Layer Ensembles
- URL: http://arxiv.org/abs/2210.04882v3
- Date: Fri, 7 Jul 2023 09:46:39 GMT
- Title: Layer Ensembles
- Authors: Illia Oleksiienko and Alexandros Iosifidis
- Abstract summary: We introduce a method for uncertainty estimation that considers a set of independent categorical distributions for each layer of the network.
We show that the method can be further improved by ranking samples, resulting in models that require less memory and time to run.

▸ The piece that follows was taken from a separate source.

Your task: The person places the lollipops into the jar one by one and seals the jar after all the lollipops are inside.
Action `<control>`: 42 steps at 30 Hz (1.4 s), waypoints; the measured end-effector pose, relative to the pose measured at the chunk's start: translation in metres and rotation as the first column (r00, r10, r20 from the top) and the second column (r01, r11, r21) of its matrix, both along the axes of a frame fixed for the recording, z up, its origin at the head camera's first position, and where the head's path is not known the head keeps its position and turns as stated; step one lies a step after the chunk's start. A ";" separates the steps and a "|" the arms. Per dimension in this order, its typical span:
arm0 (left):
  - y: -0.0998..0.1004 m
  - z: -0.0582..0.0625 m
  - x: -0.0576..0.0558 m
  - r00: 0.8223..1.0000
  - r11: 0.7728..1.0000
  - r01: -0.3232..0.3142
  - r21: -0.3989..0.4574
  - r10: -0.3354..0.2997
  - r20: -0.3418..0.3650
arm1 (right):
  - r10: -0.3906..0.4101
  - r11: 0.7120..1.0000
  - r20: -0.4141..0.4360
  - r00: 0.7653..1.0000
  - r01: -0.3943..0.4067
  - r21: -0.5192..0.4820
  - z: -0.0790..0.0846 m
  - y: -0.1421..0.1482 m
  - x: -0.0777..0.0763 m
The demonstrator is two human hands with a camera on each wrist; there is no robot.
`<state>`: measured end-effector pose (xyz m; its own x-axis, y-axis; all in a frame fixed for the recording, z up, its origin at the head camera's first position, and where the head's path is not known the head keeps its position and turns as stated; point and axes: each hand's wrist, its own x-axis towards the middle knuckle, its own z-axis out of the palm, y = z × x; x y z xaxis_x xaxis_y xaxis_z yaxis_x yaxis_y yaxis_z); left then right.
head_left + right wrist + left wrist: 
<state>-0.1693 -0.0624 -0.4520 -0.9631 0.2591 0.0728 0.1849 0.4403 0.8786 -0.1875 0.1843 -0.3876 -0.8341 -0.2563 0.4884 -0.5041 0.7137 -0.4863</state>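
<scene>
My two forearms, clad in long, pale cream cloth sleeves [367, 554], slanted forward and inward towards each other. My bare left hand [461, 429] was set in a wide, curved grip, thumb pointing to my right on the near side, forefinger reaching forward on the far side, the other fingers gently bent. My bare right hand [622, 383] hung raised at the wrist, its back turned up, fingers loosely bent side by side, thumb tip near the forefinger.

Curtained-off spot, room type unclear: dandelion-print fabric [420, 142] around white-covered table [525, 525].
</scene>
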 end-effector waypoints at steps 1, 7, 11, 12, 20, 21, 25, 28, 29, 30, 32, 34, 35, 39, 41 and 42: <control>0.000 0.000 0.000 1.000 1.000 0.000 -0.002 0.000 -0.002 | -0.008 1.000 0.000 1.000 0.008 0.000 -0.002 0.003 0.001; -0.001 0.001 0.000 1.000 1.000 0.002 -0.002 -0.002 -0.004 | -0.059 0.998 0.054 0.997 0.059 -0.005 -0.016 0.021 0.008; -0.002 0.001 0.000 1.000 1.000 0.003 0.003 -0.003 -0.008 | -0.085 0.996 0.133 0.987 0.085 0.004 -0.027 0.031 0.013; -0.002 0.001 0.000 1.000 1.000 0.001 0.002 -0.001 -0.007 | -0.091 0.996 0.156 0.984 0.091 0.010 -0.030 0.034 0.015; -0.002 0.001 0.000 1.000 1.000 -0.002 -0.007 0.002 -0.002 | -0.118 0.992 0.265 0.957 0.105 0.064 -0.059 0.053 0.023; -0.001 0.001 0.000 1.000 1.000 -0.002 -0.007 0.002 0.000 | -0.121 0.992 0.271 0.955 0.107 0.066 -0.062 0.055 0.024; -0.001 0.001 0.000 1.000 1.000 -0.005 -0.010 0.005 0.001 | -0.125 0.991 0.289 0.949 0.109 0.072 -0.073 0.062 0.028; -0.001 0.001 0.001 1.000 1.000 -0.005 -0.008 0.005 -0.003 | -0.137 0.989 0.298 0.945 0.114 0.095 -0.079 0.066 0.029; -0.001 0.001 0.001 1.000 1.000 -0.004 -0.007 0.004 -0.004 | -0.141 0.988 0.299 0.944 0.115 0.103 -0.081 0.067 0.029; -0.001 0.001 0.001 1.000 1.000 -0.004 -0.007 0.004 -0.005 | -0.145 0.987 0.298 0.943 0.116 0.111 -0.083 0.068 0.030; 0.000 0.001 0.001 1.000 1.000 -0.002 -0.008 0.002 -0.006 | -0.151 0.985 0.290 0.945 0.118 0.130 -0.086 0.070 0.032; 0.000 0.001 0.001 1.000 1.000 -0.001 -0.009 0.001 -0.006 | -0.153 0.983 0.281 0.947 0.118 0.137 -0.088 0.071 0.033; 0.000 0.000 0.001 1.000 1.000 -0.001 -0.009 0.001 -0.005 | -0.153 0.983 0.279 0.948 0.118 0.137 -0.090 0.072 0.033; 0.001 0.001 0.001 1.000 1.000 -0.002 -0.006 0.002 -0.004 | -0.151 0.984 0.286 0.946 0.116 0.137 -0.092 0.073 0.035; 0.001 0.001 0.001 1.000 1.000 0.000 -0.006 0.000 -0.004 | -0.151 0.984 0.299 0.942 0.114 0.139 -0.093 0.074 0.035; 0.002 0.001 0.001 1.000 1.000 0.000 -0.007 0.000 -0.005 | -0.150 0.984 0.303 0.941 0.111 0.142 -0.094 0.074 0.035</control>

- Score: 95.42181254494287
- License: http://creativecommons.org/licenses/by/4.0/
- Abstract: Deep Ensembles, as a type of Bayesian Neural Networks, can be used to
estimate uncertainty on the prediction of multiple neural networks by
collecting votes from each network and computing the difference in those
predictions. In this paper, we introduce a method for uncertainty estimation
that considers a set of independent categorical distributions for each layer of
the network, giving many more possible samples with overlapped layers than in
the regular Deep Ensembles. We further introduce an optimized inference
procedure that reuses common layer outputs, achieving up to 19x speed up and
reducing memory usage quadratically. We also show that the method can be
further improved by ranking samples, resulting in models that require less
memory and time to run while achieving higher uncertainty quality than Deep
Ensembles.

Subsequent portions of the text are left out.